> **Problem to work on**:
Records follow. Print exactly the lines from the one that has "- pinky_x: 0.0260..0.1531" through the one that has "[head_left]", inclusive, and omit the pictures.

> **Record extracts**:
..........

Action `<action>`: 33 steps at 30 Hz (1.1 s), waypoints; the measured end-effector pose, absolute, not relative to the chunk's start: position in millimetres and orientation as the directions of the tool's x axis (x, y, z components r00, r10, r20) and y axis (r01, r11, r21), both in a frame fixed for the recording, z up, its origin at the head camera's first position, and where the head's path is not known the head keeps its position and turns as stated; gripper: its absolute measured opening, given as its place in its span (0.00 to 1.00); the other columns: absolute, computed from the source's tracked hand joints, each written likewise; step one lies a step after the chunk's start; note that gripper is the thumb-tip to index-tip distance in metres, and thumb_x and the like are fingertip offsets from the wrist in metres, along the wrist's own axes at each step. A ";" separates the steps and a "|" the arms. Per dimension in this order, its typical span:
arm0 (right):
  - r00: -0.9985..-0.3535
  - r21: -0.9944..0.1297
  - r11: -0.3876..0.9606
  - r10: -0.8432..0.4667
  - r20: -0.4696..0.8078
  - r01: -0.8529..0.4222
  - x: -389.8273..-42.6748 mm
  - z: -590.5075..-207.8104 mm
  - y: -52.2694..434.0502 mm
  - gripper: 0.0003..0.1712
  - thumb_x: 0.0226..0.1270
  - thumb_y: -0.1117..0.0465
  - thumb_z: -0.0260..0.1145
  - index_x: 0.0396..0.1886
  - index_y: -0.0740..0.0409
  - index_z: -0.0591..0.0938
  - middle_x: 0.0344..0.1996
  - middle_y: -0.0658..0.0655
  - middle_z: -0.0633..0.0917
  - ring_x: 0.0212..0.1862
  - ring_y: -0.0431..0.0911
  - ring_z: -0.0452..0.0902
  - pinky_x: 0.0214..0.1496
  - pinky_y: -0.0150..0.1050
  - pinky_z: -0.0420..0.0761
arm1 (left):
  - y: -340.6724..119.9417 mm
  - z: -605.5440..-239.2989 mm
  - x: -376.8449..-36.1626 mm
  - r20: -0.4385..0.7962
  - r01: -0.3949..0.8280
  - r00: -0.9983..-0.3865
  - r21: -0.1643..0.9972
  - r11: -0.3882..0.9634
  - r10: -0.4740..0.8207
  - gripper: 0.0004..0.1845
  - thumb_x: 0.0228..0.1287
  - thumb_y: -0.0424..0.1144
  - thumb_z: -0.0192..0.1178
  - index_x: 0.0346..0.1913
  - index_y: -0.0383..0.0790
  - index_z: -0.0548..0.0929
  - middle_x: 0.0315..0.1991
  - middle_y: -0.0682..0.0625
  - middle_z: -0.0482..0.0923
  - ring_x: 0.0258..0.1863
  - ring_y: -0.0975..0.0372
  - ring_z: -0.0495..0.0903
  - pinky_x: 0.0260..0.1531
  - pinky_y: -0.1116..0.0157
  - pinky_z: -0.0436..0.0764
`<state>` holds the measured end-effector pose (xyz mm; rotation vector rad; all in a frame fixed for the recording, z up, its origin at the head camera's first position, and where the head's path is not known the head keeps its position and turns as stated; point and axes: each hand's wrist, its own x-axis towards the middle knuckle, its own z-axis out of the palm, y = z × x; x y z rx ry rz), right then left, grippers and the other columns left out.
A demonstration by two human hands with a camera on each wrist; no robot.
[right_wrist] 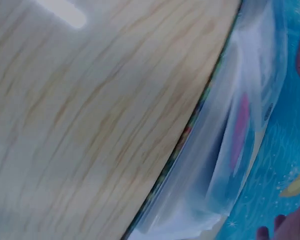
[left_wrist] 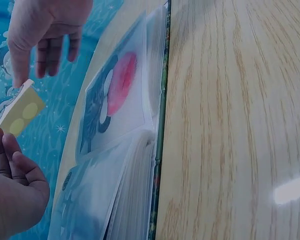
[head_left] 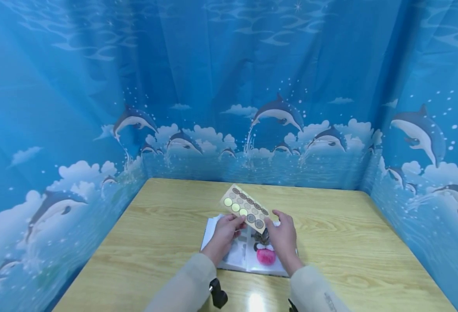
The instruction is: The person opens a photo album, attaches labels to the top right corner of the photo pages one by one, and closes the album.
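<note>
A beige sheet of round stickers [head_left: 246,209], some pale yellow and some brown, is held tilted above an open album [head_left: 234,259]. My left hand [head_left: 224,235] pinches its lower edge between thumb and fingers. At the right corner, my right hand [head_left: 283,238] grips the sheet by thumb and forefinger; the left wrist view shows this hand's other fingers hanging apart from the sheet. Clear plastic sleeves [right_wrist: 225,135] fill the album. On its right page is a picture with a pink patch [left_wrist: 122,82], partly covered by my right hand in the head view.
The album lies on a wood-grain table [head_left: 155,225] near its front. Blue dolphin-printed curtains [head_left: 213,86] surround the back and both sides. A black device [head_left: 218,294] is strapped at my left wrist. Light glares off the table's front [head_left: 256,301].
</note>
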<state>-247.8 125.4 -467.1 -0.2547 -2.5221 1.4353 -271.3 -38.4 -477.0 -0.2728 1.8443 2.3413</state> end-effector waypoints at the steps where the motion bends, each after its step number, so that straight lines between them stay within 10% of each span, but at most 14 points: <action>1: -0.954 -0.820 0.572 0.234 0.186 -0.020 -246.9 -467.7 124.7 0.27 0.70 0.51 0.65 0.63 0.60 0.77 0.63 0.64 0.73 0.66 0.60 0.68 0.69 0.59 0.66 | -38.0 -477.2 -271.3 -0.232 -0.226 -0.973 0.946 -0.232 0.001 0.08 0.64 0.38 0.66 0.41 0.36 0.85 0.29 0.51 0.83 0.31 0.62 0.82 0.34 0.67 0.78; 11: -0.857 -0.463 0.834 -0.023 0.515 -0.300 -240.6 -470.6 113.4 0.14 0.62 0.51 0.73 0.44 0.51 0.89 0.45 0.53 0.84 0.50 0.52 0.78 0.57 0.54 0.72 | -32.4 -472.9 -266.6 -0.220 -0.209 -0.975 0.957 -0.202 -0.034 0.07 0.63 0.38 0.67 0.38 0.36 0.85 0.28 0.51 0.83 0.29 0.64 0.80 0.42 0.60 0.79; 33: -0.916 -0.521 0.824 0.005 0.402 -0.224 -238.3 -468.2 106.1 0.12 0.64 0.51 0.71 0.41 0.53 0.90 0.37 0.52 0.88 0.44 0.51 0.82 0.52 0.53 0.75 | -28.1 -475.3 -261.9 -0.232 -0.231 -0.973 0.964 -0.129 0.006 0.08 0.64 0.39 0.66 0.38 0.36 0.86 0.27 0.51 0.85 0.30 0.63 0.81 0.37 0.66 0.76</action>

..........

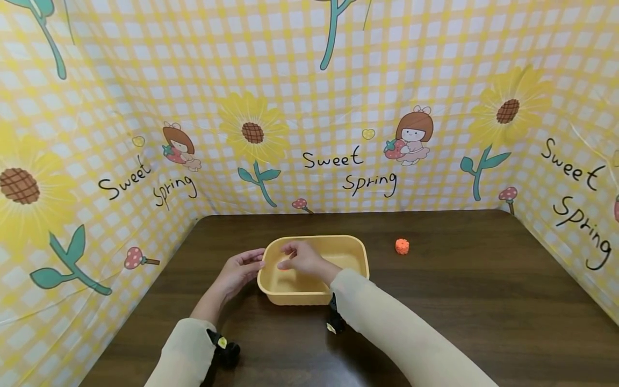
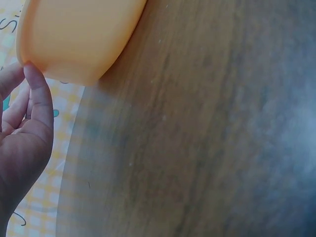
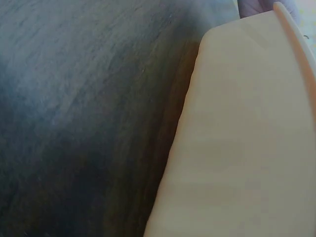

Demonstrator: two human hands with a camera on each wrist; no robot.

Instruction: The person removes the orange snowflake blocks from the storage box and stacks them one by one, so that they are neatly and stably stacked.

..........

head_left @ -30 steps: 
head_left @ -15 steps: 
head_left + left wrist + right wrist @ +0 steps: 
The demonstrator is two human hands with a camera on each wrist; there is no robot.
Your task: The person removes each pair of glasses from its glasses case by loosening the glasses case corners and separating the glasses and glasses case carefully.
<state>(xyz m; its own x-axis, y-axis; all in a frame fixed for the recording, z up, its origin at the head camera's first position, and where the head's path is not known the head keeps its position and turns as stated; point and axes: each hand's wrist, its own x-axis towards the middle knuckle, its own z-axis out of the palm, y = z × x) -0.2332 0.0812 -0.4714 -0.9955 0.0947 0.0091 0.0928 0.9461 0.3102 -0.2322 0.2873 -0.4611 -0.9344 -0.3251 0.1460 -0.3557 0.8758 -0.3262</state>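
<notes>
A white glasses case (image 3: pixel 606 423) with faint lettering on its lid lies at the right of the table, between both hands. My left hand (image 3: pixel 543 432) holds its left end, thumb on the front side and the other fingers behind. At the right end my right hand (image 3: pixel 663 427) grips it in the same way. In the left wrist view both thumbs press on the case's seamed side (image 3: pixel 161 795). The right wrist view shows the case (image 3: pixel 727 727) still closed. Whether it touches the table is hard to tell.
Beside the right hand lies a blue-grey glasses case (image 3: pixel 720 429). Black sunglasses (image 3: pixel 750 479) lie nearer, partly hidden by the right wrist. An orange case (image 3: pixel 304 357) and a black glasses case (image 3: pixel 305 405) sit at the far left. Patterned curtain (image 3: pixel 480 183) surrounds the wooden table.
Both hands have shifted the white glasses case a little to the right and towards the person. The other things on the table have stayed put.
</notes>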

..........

> **Your response**:
  - pinky_x: 0.0260..0.1531
  - pinky_y: -0.1116..0.0157
  - pinky_z: -0.0436..0.0764
`<state>` holds the measured end-effector pose (xyz mm; rotation vector rad; all in a frame fixed for the recording, z up, its origin at the head camera's first position, and where the head's path is not known the head keeps its position and turns as stated; point and axes: each hand's wrist, its own x-axis towards the middle knuckle, its own z-axis out of the palm, y = z × x; x y z rx ry rz), right then left, grippers and the other columns left out.
A demonstration by two human hands with a camera on each wrist; no robot.
[right_wrist] 
[left_wrist] 
[head_left] 

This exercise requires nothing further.